→ TASK
Which lines have the string "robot"? Copy all of them from the entries below.

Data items

◇ ◇ ◇ ◇ ◇ ◇ ◇

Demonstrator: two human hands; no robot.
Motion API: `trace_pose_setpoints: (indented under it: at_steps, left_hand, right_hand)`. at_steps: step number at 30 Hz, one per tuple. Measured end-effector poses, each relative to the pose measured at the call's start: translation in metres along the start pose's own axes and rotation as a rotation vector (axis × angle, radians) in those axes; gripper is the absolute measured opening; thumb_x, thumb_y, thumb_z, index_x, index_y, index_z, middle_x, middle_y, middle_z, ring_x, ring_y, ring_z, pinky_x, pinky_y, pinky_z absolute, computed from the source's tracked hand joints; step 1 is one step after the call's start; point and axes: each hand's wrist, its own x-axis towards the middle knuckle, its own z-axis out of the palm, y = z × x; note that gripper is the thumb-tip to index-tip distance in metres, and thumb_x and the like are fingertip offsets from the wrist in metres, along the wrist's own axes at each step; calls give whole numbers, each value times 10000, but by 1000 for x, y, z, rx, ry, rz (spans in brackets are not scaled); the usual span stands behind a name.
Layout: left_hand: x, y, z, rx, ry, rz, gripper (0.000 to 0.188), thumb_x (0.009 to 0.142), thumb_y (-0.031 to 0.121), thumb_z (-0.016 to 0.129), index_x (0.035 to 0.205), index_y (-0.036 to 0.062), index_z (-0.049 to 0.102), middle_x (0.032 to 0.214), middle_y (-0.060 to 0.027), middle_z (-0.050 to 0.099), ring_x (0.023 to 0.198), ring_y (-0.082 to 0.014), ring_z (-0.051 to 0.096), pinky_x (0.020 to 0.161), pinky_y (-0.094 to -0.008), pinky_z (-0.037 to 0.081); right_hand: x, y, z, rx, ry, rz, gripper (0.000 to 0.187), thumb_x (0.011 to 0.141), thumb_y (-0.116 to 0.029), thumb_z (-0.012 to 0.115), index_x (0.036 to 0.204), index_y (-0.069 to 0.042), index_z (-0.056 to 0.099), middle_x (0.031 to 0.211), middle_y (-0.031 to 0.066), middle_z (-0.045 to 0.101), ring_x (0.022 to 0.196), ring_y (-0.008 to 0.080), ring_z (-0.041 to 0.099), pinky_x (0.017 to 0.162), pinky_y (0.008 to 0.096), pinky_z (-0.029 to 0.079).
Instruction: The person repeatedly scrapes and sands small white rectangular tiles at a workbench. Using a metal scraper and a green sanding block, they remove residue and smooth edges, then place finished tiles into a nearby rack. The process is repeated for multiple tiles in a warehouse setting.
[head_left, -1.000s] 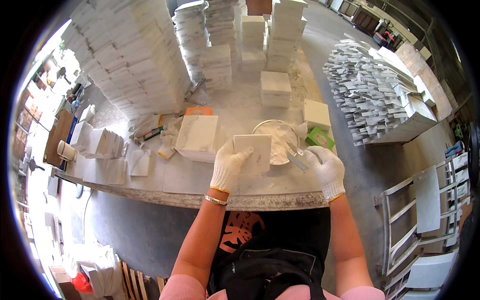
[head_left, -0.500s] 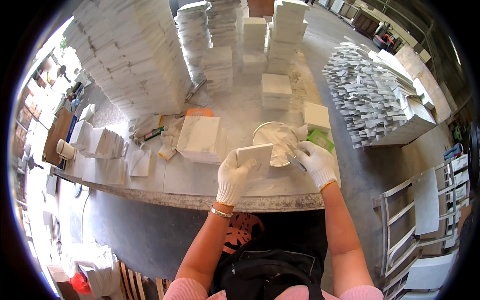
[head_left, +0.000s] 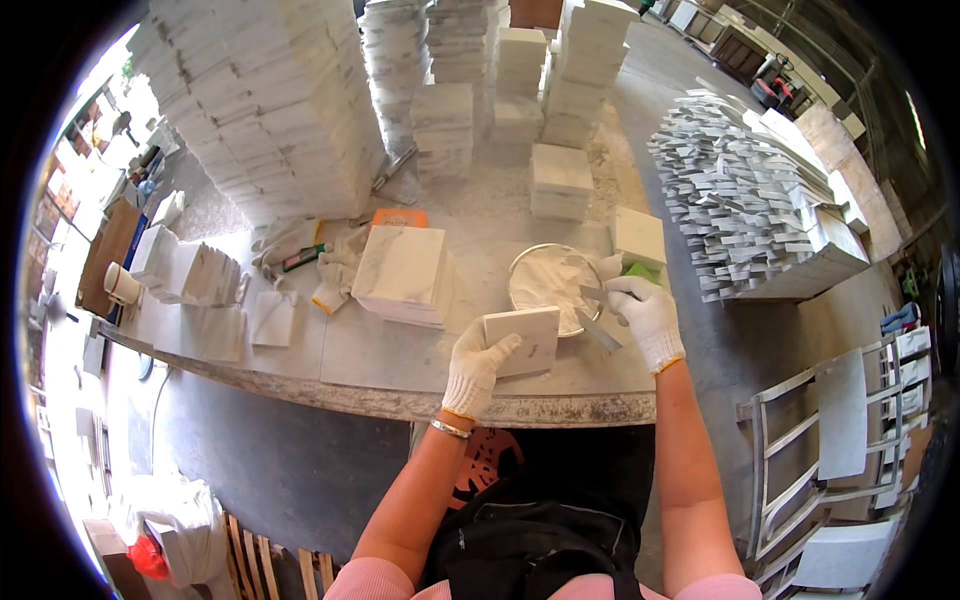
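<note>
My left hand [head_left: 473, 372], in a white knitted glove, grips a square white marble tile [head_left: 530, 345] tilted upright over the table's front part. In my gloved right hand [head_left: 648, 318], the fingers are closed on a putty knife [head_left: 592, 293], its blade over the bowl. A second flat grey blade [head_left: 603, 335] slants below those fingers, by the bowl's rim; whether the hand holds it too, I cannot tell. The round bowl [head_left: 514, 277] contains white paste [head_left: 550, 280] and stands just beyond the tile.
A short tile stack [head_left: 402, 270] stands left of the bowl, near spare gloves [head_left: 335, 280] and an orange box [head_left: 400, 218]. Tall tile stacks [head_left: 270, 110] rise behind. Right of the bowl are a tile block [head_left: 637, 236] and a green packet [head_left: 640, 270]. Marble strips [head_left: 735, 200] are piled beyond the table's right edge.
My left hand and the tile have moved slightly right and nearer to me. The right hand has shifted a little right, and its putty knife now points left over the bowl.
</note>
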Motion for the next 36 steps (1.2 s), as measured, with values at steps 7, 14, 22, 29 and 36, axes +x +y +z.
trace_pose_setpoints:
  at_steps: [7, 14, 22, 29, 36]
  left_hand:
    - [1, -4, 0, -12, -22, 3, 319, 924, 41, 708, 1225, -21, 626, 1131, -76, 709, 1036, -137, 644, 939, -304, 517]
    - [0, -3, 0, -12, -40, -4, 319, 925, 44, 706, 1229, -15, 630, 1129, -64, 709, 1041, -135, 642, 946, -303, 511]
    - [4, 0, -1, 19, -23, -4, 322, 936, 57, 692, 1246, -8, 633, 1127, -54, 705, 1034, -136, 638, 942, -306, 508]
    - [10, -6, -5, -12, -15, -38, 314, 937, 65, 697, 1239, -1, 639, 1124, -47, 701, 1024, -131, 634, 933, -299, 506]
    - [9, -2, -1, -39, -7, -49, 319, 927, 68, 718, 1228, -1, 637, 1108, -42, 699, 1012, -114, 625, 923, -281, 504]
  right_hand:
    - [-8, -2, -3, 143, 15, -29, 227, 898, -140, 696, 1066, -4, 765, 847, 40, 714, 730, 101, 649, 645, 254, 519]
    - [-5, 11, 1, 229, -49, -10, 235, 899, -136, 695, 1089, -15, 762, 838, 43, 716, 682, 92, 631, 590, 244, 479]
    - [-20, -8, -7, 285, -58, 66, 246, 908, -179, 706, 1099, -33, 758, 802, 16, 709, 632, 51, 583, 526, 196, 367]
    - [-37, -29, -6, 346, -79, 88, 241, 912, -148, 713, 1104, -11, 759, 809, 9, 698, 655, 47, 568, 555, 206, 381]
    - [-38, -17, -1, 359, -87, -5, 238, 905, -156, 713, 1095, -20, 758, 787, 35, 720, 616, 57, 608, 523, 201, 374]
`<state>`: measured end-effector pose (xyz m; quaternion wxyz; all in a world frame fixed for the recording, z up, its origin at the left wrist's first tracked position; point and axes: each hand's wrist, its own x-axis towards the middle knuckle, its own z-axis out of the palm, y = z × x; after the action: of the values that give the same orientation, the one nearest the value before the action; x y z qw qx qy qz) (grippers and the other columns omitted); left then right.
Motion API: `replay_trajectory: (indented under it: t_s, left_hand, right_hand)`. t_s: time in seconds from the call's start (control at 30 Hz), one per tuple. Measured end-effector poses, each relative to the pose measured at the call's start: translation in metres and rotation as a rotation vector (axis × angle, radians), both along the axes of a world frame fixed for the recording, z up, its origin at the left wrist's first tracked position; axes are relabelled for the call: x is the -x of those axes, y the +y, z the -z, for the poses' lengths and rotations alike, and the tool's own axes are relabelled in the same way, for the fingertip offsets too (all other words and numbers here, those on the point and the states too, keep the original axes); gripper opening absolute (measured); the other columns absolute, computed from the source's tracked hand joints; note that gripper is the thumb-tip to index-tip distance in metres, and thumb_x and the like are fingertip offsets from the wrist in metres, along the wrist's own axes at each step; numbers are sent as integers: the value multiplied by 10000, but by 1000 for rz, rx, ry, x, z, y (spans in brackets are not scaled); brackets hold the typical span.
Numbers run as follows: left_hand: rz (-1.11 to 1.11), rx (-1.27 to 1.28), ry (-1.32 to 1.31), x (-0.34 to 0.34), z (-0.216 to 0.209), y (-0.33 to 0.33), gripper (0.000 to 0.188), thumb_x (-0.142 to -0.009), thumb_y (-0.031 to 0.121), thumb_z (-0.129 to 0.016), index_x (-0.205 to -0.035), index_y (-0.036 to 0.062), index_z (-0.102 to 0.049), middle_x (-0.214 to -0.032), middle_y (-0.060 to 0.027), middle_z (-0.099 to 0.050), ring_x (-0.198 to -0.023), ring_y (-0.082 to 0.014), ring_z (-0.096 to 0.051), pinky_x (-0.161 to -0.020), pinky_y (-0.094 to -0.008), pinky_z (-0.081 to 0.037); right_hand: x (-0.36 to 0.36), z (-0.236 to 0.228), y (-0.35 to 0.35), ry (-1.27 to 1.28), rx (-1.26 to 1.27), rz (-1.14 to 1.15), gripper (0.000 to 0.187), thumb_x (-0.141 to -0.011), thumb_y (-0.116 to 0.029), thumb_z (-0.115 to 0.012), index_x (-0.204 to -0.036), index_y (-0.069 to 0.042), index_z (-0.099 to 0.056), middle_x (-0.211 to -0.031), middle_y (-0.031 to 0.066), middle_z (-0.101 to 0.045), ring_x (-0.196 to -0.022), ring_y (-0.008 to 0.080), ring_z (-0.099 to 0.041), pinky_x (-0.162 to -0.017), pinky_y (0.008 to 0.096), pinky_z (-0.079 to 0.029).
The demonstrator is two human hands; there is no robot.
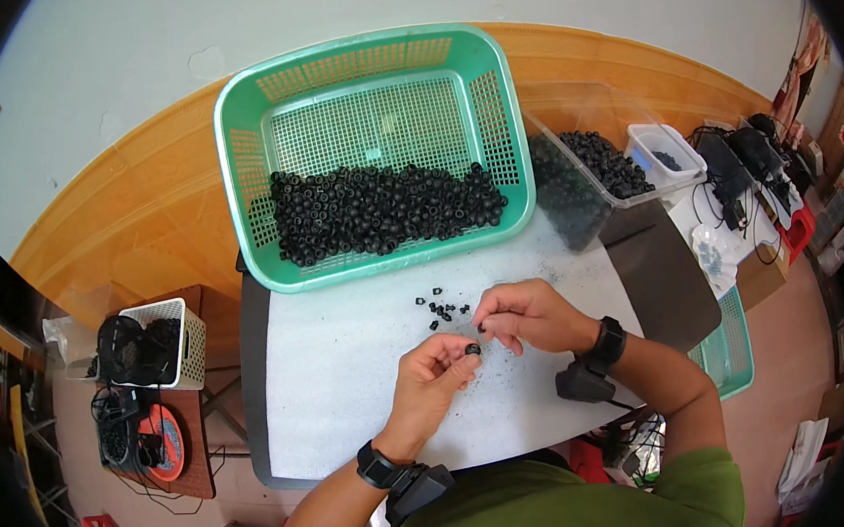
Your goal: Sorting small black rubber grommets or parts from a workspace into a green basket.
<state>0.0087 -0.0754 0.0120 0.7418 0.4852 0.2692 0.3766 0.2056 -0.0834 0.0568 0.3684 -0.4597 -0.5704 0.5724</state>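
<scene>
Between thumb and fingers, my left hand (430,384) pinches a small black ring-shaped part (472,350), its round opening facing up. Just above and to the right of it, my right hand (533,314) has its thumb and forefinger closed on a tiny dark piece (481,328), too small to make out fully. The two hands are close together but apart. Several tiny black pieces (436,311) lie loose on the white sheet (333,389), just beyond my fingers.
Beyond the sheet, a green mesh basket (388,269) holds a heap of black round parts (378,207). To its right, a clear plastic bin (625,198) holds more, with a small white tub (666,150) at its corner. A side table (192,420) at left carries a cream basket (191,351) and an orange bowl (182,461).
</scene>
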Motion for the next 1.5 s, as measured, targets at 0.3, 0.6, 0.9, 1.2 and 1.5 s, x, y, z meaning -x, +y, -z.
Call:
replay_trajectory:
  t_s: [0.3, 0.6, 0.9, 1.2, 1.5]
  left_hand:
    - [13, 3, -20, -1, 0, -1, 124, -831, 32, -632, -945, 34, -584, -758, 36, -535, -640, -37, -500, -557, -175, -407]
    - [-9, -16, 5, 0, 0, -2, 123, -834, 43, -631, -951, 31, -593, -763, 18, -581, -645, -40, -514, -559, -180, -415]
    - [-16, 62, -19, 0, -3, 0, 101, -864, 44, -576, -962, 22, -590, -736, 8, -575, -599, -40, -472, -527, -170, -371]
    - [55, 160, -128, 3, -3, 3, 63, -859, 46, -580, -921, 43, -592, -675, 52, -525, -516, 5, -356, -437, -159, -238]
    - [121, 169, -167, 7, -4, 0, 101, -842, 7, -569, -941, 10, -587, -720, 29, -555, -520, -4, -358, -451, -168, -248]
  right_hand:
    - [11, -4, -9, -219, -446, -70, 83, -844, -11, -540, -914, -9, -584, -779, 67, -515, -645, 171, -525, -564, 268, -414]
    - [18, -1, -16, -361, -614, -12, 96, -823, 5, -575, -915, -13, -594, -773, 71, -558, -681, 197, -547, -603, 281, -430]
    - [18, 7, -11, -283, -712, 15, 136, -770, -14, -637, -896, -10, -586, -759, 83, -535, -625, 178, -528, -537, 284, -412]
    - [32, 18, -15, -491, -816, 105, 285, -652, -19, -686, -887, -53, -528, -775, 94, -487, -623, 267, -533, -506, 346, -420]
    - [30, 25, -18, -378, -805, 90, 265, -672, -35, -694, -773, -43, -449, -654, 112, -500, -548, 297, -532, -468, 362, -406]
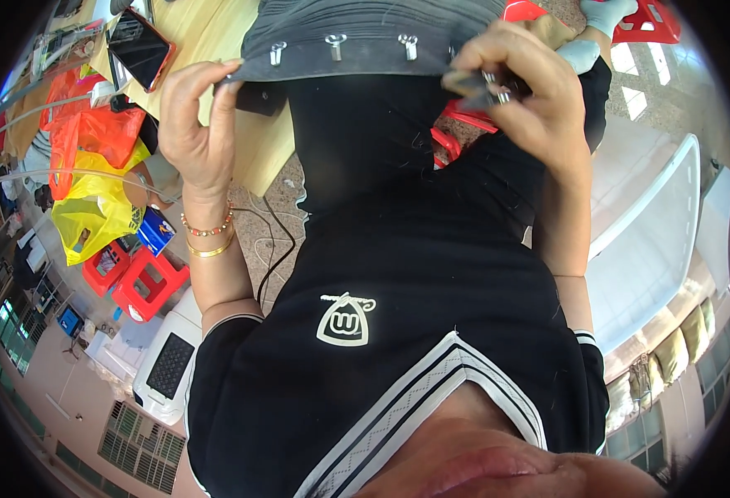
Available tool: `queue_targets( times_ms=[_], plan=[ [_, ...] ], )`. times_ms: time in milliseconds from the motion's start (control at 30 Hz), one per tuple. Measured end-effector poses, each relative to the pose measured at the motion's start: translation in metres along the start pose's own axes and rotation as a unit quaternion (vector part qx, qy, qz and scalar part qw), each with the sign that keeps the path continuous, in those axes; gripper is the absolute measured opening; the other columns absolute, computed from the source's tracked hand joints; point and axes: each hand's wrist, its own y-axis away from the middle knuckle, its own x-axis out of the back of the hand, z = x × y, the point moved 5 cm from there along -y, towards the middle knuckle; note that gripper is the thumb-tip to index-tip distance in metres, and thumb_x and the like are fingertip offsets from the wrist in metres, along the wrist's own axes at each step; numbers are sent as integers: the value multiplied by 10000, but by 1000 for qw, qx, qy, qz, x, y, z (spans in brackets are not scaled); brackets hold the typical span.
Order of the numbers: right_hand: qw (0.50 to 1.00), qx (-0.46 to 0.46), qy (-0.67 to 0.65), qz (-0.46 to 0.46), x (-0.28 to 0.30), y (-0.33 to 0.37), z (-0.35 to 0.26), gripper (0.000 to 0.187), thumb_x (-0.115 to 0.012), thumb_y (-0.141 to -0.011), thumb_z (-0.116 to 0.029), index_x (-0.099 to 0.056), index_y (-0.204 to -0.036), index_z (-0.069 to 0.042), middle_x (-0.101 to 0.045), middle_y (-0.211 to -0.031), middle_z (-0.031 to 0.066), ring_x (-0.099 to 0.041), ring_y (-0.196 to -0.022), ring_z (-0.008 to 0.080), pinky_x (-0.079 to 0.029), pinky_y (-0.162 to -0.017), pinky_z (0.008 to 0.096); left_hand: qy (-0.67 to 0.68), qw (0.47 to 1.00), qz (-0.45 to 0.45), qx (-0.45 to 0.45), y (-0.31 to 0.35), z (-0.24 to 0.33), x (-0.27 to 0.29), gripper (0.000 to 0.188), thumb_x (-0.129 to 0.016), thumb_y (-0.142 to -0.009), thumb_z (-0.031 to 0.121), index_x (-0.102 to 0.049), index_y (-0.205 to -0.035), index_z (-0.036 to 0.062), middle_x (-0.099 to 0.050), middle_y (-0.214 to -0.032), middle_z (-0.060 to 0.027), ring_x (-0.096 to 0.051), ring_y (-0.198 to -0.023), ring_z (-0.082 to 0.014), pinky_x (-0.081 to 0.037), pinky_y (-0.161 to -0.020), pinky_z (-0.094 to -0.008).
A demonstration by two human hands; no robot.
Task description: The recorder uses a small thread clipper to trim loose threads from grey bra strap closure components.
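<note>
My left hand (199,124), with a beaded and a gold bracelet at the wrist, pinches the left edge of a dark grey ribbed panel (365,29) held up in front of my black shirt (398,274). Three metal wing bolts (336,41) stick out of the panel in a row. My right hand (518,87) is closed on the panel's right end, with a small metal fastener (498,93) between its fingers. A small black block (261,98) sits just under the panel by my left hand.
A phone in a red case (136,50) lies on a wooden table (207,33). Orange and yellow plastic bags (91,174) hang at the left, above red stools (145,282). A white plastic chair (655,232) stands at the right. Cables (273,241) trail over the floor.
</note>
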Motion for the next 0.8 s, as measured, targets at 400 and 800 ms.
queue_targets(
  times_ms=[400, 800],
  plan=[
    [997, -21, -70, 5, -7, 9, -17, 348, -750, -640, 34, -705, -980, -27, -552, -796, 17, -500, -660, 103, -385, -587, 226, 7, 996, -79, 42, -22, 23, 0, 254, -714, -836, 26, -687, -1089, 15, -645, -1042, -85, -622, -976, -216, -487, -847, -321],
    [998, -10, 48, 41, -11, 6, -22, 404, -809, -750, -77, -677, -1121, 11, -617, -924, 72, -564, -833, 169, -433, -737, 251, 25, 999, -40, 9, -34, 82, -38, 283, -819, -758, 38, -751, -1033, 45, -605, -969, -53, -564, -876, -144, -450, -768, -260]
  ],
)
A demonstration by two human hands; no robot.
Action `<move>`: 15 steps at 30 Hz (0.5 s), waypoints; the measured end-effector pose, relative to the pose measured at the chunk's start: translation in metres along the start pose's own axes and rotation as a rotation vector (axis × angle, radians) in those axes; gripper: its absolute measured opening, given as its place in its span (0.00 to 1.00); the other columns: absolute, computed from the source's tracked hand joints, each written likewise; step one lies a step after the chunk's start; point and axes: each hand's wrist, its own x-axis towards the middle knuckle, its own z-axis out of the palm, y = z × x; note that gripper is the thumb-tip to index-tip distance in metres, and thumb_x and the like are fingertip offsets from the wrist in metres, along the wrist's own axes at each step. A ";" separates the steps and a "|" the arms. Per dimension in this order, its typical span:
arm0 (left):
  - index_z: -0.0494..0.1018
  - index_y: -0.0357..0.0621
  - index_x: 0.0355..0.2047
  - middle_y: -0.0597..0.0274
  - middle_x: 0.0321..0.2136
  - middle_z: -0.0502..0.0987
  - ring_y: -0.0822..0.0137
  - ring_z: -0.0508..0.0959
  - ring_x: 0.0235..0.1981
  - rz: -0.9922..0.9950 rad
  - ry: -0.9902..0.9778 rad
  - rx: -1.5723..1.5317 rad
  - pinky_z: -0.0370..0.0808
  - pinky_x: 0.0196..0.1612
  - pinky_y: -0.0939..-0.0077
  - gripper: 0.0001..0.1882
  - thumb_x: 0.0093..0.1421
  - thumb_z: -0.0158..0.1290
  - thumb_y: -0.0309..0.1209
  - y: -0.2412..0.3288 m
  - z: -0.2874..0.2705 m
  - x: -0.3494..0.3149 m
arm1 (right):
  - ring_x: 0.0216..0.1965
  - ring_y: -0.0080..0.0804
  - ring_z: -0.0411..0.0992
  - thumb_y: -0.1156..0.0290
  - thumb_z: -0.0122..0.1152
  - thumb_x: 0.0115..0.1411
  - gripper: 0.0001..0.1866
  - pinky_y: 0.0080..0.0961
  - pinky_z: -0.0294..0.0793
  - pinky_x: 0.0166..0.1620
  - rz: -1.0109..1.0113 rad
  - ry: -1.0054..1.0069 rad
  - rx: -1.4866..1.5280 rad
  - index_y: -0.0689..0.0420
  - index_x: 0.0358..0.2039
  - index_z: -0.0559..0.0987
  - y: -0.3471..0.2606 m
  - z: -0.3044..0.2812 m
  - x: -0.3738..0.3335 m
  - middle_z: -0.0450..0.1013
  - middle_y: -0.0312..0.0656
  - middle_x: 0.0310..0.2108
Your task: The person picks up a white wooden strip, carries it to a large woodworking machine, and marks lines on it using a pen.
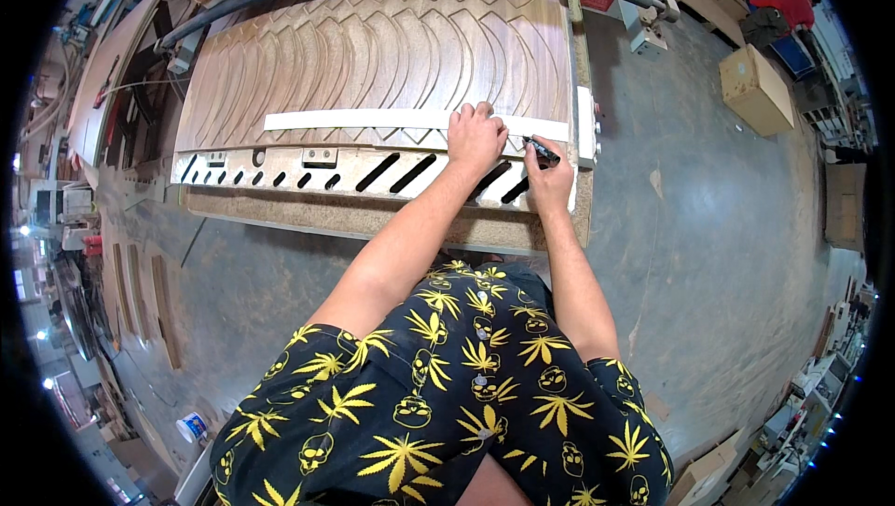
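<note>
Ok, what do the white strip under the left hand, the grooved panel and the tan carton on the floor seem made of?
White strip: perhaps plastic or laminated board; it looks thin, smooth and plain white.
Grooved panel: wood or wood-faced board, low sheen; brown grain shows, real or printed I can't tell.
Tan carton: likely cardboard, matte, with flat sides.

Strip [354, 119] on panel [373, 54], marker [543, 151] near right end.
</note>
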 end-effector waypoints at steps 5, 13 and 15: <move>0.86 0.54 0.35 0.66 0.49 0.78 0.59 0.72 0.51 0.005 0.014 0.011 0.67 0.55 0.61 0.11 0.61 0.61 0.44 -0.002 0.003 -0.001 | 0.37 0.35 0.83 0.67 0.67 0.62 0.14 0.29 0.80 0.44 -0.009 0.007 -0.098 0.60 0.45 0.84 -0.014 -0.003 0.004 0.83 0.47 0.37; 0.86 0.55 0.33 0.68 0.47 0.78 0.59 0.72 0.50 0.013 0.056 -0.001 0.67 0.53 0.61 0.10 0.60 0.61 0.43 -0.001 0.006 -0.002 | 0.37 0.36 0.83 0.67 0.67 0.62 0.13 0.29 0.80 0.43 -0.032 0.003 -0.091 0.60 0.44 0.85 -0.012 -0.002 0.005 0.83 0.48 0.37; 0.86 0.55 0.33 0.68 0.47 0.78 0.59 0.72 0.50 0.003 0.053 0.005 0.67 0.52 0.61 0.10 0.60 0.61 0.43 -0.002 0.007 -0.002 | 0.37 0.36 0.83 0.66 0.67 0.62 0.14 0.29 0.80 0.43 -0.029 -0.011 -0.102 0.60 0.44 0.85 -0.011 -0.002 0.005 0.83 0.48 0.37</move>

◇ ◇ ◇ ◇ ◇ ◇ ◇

→ SOLUTION
Demonstrator: two human hands; no robot.
The demonstrator is two human hands; there is no robot.
A demonstration by two human hands; no robot.
A demonstration by two human hands; no robot.

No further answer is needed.